SkillGraph: Graph Foundation Priors for LLM Agent Tool Sequence Recommendation

arXiv cs.LG / 4/23/2026

💬 OpinionDeveloper Stack & InfrastructureModels & Research

Key Points

  • The paper argues that LLM agents’ tool selection and ordering fail when ordering requires inter-tool data dependencies that are not captured by tool descriptions.
  • It introduces SkillGraph, a directed weighted execution-transition graph mined from 49,831 successful agent trajectories to capture reusable workflow-precedence regularities.
  • The proposed approach uses a two-stage decoupled pipeline: GS-Hybrid retrieval for generating tool candidates and a learned pairwise reranker to determine the correct order.
  • Experiments show improved performance on ToolBench and a major Kendall-τ lift on API-Bank, including moving from negative to positive ordering correlation.
  • With identical Stage-1 inputs, the learned reranker is reported to outperform LLaMA-3.1-8B-based rerankers in Stage 2.

Abstract

LLM agents must select tools from large API libraries and order them correctly. Existing methods use semantic similarity for both retrieval and ordering, but ordering depends on inter-tool data dependencies that are absent from tool descriptions.
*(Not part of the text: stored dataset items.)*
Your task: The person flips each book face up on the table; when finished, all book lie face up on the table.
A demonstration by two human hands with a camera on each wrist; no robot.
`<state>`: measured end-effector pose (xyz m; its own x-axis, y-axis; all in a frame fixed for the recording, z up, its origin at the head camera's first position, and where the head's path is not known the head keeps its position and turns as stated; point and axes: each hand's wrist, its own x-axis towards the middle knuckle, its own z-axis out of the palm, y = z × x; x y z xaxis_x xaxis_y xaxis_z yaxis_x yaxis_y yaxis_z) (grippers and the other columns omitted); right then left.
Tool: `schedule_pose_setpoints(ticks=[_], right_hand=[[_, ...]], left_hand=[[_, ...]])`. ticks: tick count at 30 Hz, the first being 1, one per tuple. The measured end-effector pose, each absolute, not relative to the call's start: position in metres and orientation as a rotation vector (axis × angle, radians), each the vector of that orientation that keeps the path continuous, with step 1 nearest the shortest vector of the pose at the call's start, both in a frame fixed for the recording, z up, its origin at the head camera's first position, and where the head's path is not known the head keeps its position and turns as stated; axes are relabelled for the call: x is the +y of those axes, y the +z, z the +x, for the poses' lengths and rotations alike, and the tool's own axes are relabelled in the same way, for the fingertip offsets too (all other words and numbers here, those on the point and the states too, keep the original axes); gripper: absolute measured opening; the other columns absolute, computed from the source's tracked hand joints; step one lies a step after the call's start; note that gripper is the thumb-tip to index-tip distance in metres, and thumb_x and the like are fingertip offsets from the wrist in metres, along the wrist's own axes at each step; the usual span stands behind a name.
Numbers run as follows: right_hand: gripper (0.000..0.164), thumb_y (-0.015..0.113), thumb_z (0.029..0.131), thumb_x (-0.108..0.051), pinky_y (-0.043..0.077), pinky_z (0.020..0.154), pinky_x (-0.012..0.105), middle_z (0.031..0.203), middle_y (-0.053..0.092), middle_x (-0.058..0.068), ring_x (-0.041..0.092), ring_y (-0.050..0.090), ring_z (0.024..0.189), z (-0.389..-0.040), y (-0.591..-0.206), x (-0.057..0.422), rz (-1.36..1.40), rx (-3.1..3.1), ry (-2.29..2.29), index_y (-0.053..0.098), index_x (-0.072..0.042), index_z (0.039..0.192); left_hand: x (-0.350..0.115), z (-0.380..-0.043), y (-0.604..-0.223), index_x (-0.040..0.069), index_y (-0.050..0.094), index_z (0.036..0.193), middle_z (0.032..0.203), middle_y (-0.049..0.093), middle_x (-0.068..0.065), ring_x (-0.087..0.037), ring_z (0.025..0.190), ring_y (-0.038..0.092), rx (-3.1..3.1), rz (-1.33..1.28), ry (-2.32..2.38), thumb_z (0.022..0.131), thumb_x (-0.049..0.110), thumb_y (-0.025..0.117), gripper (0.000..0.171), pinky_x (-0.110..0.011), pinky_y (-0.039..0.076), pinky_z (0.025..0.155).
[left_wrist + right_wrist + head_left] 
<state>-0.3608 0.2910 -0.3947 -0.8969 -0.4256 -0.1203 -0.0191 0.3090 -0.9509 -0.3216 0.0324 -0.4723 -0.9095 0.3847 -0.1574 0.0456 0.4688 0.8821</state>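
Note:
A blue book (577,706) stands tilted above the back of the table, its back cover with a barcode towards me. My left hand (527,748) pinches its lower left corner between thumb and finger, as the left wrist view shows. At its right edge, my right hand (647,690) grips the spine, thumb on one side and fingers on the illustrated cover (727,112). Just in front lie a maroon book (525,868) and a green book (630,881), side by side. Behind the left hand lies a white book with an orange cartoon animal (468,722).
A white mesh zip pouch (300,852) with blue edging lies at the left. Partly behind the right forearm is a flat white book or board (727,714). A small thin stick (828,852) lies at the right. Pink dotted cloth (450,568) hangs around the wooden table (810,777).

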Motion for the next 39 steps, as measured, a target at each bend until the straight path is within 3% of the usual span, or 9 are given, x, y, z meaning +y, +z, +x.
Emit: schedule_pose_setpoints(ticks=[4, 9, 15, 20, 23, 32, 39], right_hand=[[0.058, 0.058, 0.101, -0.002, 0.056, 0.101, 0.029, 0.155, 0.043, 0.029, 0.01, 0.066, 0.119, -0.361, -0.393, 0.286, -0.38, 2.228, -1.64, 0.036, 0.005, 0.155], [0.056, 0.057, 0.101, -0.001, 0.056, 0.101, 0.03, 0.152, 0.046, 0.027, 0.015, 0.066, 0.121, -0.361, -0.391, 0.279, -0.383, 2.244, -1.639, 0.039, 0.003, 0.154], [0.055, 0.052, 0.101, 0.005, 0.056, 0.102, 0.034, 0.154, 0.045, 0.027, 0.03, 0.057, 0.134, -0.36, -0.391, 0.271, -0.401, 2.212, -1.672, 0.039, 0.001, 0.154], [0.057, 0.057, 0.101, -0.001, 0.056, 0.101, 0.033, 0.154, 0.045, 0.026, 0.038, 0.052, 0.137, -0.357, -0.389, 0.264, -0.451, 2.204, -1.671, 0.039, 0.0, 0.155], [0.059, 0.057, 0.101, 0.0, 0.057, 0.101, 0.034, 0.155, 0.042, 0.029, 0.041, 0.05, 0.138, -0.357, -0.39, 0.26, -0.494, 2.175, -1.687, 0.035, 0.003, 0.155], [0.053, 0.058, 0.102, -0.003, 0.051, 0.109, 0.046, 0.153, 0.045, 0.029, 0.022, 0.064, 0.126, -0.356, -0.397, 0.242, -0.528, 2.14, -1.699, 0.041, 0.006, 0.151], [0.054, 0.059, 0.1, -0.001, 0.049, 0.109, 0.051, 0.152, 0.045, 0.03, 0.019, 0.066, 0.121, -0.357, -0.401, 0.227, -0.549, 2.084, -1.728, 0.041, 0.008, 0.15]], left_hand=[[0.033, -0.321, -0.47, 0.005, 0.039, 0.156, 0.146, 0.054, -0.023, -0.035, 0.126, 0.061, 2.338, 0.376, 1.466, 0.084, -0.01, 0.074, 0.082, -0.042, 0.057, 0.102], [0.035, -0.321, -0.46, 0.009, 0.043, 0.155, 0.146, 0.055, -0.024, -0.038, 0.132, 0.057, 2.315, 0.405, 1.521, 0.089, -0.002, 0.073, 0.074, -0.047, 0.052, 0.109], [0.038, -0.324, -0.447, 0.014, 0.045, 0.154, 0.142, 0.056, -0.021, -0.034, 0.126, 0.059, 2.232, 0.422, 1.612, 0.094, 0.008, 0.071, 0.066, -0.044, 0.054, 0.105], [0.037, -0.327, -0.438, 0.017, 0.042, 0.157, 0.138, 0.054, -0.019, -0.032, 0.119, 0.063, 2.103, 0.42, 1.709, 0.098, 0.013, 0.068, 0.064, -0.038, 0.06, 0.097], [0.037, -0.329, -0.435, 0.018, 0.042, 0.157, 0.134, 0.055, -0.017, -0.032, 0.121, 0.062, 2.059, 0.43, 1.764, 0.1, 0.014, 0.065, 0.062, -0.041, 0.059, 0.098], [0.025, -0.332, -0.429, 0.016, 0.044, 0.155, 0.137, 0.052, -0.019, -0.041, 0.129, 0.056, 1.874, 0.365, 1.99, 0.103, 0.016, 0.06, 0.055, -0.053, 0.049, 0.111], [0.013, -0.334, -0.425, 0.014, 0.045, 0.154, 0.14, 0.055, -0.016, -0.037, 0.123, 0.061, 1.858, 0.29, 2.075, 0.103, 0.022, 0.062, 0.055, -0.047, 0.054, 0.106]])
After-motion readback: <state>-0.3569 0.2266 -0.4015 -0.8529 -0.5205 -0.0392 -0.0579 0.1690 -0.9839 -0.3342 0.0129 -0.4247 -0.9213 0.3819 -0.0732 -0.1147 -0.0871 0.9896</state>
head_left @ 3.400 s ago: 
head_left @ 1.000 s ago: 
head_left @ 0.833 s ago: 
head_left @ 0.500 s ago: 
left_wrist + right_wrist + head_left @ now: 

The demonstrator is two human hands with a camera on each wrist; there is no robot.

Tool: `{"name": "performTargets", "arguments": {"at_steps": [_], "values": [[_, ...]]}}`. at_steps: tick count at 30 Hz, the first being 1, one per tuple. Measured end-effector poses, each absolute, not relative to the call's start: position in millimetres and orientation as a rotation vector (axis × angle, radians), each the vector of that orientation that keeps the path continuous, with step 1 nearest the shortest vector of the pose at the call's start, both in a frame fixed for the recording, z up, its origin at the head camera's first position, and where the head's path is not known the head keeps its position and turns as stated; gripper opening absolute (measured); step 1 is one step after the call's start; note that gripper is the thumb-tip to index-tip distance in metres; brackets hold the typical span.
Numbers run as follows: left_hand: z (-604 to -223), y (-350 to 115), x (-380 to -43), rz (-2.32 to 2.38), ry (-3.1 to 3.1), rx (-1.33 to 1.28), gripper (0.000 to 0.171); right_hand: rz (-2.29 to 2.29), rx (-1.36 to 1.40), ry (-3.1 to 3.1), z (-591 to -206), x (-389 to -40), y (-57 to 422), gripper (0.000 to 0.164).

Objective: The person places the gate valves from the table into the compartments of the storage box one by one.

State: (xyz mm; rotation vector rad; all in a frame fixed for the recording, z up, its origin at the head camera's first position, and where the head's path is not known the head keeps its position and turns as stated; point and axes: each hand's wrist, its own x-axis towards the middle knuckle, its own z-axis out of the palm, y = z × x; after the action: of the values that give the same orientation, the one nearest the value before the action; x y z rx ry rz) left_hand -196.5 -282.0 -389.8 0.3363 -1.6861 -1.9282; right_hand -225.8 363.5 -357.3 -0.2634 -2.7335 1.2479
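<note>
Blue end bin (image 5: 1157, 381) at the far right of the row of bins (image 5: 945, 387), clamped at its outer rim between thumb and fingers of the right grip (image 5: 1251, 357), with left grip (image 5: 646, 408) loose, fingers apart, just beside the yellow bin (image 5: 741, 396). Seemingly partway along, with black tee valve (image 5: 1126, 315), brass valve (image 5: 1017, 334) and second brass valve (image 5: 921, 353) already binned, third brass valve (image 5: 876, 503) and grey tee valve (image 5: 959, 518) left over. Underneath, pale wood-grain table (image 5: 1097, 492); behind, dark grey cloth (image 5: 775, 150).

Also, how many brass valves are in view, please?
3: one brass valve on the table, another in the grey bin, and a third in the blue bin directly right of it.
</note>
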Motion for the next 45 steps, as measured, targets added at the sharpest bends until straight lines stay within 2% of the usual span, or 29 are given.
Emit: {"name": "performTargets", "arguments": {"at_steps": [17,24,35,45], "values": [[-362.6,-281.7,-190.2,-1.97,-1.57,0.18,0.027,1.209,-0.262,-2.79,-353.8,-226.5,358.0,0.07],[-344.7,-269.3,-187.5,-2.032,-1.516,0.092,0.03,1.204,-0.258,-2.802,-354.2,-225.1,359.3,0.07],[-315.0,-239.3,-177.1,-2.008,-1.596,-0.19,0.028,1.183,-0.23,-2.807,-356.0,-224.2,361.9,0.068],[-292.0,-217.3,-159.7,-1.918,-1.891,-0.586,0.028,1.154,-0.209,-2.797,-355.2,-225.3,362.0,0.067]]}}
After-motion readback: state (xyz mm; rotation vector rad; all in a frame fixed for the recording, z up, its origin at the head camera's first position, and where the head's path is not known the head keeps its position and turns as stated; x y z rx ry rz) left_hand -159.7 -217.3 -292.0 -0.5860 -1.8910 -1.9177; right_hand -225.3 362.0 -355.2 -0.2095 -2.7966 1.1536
As a result, semantic-only methods can produce negative Kendall-\tau in structured workflow domains. We introduce SkillGraph, a directed weighted execution-transition graph mined from 49,831 successful LLM agent trajectories, which encodes workflow-precedence regularities as a reusable graph foundation prior. Building on this graph foundation prior, we propose a two-stage decoupled framework: GS-Hybrid retrieval for candidate selection and a learned pairwise reranker for ordering. On ToolBench (9,965 test instances; ~16,000 tools), the method reaches Set-F1 = 0.271 and Kendall-\tau = 0.096; on API-Bank, Kendall-\tau improves from -0.433 to +0.613. Under identical Stage-1 inputs, the learned reranker also outperforms LLaMA-3.1-8B Stage-2 rerankers.